■ **Your task**:
When the line containing "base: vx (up" appears in the entries below, begin printing there and stop after the line containing "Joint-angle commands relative"; print each of those lines exactly and no other line.

········

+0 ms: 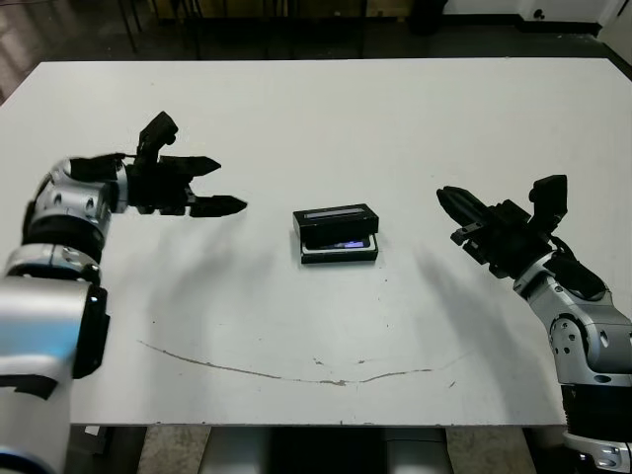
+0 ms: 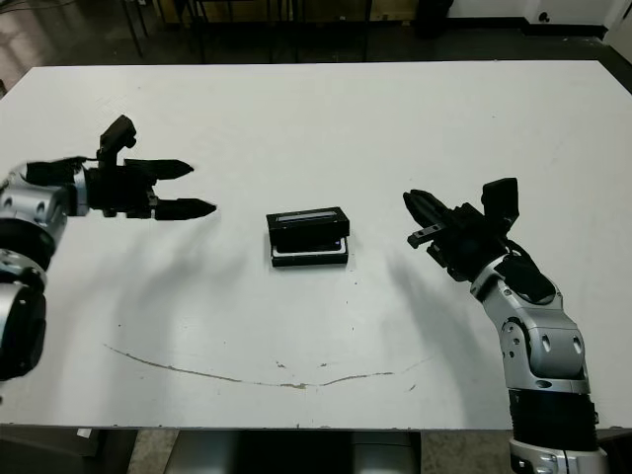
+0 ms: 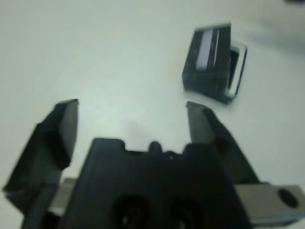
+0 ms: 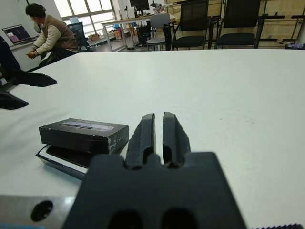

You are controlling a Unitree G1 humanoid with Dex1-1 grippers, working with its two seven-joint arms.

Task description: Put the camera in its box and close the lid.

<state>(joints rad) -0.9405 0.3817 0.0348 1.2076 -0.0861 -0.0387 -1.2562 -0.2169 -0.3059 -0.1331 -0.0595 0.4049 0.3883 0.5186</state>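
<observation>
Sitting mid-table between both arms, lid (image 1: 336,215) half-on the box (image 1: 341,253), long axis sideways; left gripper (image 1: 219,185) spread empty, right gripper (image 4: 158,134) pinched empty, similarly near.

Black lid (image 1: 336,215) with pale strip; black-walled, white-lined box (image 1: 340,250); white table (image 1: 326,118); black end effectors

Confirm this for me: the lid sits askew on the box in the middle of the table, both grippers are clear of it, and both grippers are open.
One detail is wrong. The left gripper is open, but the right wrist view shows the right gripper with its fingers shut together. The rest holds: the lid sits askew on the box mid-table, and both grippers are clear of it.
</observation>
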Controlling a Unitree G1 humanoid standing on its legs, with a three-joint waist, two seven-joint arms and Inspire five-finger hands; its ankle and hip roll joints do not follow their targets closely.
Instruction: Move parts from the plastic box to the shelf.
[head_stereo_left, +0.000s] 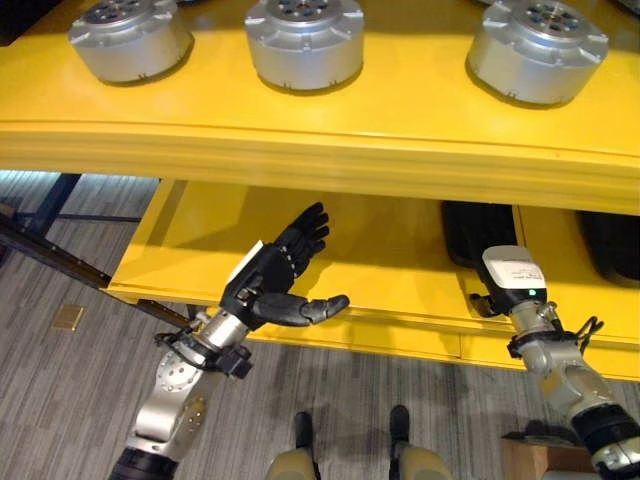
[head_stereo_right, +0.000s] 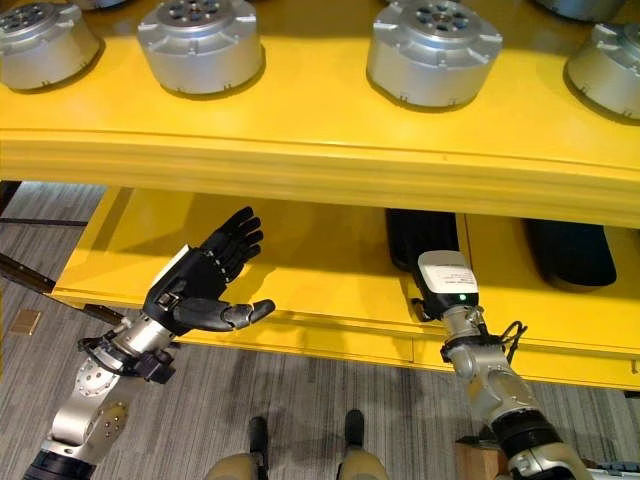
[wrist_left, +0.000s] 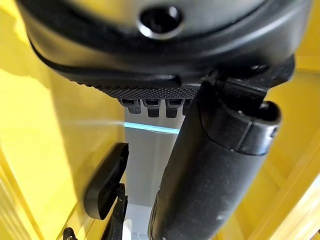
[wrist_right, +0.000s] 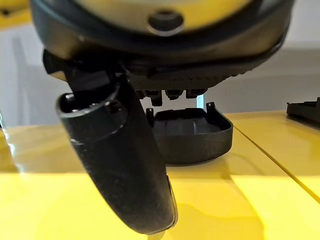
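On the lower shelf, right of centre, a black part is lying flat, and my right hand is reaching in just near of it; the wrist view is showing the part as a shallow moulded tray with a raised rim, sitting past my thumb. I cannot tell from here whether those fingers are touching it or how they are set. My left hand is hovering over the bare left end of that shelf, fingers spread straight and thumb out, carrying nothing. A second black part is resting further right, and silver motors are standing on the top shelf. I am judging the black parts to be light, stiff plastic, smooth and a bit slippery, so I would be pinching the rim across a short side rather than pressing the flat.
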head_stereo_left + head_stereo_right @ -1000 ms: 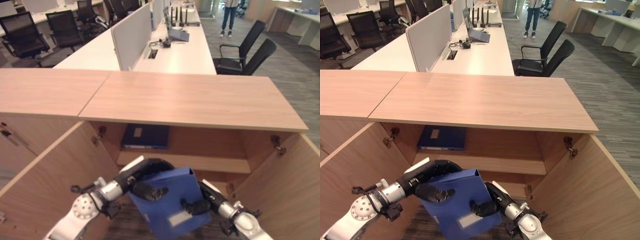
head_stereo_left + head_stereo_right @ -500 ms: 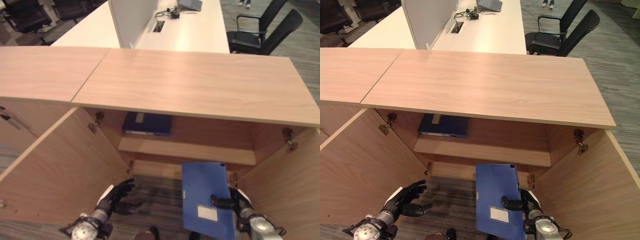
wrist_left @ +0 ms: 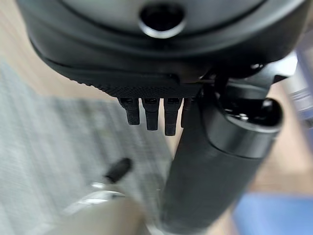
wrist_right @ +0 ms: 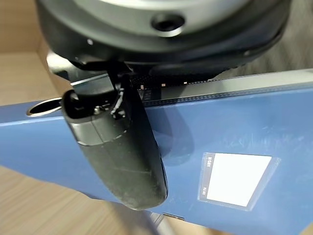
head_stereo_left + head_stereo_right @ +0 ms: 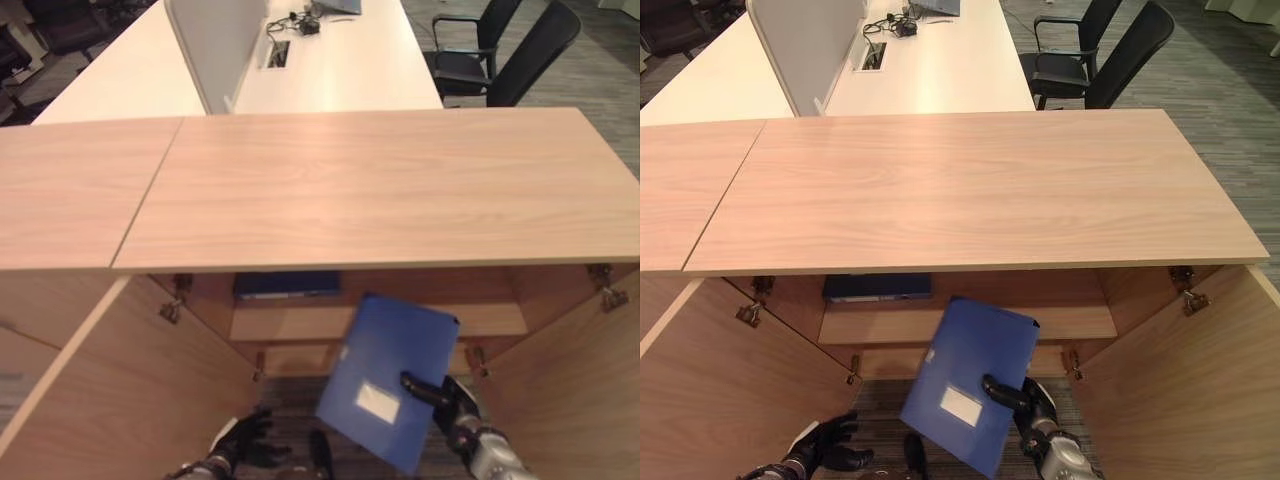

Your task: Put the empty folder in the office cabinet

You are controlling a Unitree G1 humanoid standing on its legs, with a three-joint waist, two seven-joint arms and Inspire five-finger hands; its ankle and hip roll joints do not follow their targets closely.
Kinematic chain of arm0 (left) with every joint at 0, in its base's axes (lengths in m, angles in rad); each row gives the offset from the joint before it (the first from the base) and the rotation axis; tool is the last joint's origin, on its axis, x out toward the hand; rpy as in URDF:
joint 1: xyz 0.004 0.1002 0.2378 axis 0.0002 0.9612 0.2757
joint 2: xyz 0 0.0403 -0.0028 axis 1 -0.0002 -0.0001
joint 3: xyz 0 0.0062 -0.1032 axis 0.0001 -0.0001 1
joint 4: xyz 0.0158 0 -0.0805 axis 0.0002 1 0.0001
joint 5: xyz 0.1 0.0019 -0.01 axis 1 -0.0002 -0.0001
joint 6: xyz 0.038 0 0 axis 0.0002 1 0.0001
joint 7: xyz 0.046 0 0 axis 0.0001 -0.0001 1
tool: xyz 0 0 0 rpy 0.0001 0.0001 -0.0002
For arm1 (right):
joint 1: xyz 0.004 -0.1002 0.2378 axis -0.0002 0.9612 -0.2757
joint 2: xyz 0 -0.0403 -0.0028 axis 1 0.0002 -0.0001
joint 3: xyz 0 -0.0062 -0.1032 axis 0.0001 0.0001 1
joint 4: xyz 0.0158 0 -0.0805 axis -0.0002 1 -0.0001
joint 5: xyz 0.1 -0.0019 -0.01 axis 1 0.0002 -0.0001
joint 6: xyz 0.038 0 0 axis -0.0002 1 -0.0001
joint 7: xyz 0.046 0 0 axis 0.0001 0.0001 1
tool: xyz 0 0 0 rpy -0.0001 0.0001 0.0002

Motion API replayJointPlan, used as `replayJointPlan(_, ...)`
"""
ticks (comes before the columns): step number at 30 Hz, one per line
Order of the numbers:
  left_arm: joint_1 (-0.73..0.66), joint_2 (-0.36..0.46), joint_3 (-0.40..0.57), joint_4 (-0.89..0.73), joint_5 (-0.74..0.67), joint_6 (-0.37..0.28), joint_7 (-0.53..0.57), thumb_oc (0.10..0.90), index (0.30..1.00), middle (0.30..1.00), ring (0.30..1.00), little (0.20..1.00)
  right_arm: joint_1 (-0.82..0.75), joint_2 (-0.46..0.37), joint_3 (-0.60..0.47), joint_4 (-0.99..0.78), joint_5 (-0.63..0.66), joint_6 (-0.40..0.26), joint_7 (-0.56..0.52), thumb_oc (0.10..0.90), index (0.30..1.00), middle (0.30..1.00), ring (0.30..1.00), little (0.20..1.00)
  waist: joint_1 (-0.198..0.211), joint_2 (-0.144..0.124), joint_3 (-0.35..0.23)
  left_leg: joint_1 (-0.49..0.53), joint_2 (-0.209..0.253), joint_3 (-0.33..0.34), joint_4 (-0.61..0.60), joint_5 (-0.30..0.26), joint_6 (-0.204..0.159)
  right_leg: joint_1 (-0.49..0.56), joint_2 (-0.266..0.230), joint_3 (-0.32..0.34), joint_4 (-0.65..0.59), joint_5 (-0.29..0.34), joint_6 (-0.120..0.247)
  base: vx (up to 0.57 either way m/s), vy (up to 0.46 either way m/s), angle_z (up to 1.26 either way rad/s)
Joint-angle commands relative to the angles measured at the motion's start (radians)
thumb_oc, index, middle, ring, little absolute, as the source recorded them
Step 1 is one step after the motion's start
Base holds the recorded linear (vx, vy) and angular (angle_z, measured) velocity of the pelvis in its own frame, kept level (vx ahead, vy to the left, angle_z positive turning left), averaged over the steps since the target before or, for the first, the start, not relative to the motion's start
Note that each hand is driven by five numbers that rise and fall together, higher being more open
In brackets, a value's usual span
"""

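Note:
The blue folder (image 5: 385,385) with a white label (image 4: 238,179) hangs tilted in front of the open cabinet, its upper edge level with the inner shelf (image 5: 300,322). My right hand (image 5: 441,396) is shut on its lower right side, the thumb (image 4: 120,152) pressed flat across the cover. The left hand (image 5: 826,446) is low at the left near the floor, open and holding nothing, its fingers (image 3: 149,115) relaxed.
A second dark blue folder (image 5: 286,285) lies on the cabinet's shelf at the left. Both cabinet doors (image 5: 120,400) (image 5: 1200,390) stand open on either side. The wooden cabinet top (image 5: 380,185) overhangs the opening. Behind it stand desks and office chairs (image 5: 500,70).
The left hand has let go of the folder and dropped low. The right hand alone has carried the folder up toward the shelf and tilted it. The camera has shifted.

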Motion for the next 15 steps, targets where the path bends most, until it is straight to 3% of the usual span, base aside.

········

■ **Solution to this problem**:
  base: vx (up to 0.57 either way m/s), vy (up to 0.46 either way m/s), angle_z (up to 1.26 either way rad/s)
Joint-angle commands relative to the angles measured at the motion's start (radians)

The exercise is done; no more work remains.